In most cases, expert gemologists can run lab tests to identify synthetics substituted for cut natural gems. Experts can generally easily spot synthetic rough.

gem buyers - synthetic rough
Synthetic rough amethyst

For example, the quartz gemstone family (amethyst, ametrine, citrine, etc) is probably the most substituted material in the cut stone market. Experts have many ways to tell if dishonest dealers switched synthetic quartz for natural rough. They can look at growth lines, color, shape, and so on.

Look at the natural Uruguayan amethysts pictured below. You can't fake those natural crystal points. This rule has very few exceptions. This applies to just about any crystal, no matter what type of rough. So, if a gem cutter cuts a stone with a natural point, gem buyers should have little doubt the stone is natural.

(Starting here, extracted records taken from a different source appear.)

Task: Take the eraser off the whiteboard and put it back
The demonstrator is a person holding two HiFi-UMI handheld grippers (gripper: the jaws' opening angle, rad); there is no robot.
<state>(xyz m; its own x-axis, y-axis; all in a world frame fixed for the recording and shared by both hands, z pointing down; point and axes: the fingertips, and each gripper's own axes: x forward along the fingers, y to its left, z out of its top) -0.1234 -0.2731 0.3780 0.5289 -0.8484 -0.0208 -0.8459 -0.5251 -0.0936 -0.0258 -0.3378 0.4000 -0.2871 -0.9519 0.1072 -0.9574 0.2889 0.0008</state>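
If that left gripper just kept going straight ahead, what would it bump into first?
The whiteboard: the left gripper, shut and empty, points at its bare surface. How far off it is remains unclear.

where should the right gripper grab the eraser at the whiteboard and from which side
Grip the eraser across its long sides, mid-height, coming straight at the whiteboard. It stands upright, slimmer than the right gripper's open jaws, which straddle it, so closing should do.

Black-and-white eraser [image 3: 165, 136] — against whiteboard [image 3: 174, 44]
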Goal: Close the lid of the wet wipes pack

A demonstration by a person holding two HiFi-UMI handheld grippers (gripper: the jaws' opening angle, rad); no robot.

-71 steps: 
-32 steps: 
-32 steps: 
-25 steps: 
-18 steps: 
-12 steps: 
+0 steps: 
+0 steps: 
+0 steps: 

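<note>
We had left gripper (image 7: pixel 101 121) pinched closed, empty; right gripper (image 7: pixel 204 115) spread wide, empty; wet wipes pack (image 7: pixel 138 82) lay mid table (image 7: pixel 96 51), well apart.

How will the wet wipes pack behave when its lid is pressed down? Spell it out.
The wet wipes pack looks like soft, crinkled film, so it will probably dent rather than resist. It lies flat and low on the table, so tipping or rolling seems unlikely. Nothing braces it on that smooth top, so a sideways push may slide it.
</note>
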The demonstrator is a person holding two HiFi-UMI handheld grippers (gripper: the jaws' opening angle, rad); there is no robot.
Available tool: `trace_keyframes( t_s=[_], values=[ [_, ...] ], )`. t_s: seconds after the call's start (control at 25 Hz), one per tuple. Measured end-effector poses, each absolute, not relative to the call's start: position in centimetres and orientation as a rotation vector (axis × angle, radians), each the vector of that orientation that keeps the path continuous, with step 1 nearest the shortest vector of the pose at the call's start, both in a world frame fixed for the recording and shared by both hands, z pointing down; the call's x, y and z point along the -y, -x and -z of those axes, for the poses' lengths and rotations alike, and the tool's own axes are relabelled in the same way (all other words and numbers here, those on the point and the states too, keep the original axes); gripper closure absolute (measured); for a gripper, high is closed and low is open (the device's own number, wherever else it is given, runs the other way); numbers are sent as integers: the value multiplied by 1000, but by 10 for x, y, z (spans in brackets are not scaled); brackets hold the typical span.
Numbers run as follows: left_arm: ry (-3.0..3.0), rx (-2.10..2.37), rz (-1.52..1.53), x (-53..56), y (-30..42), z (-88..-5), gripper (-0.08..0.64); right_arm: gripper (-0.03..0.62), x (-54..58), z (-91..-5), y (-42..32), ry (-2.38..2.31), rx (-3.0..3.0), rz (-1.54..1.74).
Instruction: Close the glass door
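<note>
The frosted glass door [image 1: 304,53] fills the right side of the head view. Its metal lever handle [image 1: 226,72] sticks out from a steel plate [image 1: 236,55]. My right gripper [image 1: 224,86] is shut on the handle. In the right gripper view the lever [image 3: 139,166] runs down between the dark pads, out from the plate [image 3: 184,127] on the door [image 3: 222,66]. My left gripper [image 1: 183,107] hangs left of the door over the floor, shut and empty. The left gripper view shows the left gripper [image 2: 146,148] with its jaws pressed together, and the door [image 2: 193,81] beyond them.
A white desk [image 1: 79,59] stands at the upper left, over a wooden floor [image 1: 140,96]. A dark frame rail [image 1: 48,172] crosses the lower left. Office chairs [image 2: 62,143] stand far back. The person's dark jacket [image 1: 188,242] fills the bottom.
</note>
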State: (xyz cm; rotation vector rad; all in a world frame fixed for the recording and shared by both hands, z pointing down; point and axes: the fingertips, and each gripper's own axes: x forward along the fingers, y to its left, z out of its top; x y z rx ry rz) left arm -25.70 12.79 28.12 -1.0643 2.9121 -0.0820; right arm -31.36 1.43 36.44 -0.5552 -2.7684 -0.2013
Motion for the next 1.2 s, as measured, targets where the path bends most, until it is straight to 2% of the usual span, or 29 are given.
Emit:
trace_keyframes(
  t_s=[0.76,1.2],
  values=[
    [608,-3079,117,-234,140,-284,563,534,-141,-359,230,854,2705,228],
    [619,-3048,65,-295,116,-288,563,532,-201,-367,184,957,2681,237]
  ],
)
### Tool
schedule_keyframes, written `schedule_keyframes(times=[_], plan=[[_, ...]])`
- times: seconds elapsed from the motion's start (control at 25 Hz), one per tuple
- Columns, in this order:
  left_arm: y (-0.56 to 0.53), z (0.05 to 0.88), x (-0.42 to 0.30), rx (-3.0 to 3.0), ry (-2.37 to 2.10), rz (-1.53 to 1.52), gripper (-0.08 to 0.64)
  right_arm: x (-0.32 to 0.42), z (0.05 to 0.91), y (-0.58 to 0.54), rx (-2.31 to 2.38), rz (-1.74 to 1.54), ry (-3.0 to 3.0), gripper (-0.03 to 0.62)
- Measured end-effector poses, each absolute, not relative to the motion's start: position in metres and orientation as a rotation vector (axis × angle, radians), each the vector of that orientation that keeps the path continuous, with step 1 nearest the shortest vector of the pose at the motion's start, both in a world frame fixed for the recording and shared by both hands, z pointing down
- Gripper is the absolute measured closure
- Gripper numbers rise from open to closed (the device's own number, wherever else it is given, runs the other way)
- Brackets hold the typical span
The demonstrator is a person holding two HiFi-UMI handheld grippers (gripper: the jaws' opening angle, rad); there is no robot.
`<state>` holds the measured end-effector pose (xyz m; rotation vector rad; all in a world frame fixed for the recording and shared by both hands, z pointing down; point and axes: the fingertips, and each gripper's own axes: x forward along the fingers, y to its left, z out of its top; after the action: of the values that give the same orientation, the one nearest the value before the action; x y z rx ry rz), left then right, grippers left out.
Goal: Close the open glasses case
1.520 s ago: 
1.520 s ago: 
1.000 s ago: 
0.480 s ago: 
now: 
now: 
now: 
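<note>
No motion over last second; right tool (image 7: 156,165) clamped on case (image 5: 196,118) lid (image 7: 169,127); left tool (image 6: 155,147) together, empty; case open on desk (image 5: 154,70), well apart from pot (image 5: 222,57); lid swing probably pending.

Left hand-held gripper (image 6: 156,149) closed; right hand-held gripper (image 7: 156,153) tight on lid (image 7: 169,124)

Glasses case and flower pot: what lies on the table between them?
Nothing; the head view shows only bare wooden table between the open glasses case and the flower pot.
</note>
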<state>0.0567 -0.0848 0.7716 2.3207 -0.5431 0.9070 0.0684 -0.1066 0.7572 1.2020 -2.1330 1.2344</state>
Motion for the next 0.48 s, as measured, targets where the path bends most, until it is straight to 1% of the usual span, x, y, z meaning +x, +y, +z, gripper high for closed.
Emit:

gem buyers - natural rough
Natural rough amethyst

Once cut, synthetic quartz becomes harder, if not impossible, to catch. This is true for most gemstones. Cutting makes it harder to distinguish synthetic from natural. Thus, most substitutions involve cut stones.

Testing Cut Gems for Substitutions

Now, gem buyers have another reason to go with reputable gem cutters who purchase and handle their own rough. These experts can test their rough and identify synthetics before cutting. Cut stone dealers have to rely on what their suppliers tell them. Without conducting fairly expensive lab tests on the cut stones in question, they're in the dark.

Unless the dealers or gem buyers pay for the tests, there's no way to be sure if a commercially cut stone is natural.

The concerned parties will usually test expensive stones. However, the tests themselves may cost more than less expensive stones, like quartz. Since these stones seldom merit testing due to cost, unscrupulous dealers often substitute synthetic quartz gems for naturals in the cut stone market.

Questions Gem Buyers Should Ask

Is the Stone Natural or Synthetic?

You can encounter substitutions in just about any store. This is always a good question to ask.

What is the Stone's Clarity?

I would only recommend stones with clarity grades ranging from IF (free of inclusions) to VS (very small inclusions). Be aware of different and sometimes misleading grading systems.

Is the Stone Heated?

Heating is a very common treatment for many gem types. It can lighten color or eliminate unwanted secondary colors or tones. Personally, I have no problem with disclosed heating. Heat only modifies a stone. It doesn't put something into the stone that wasn't already there. However, some purist gem buyers only want "unaltered" stones.

Is the Stone Irradiated?

Some commercial stones are irradiated to alter or add color. Personally, I don't like adding things to stones that weren't there before. I don't recommend irradiated gems.

The Bottom Line

Gem buyers, you get what you pay for. You want to deal with expert, honest, experienced gem dealers who cut their own rough. However, they cost more, so you must decide if it's worth it.

gem buyers - cut synthetic amethyst
Synthetic amethyst. Photo by Mauro Cateb. Licensed under CC By 2.0.

Jeff R. Graham

The late Jeff Graham was a prolific faceter, creator of many original faceting designs, and the author of several highly-regarded instructional faceting books such as Gram Faceting Designs.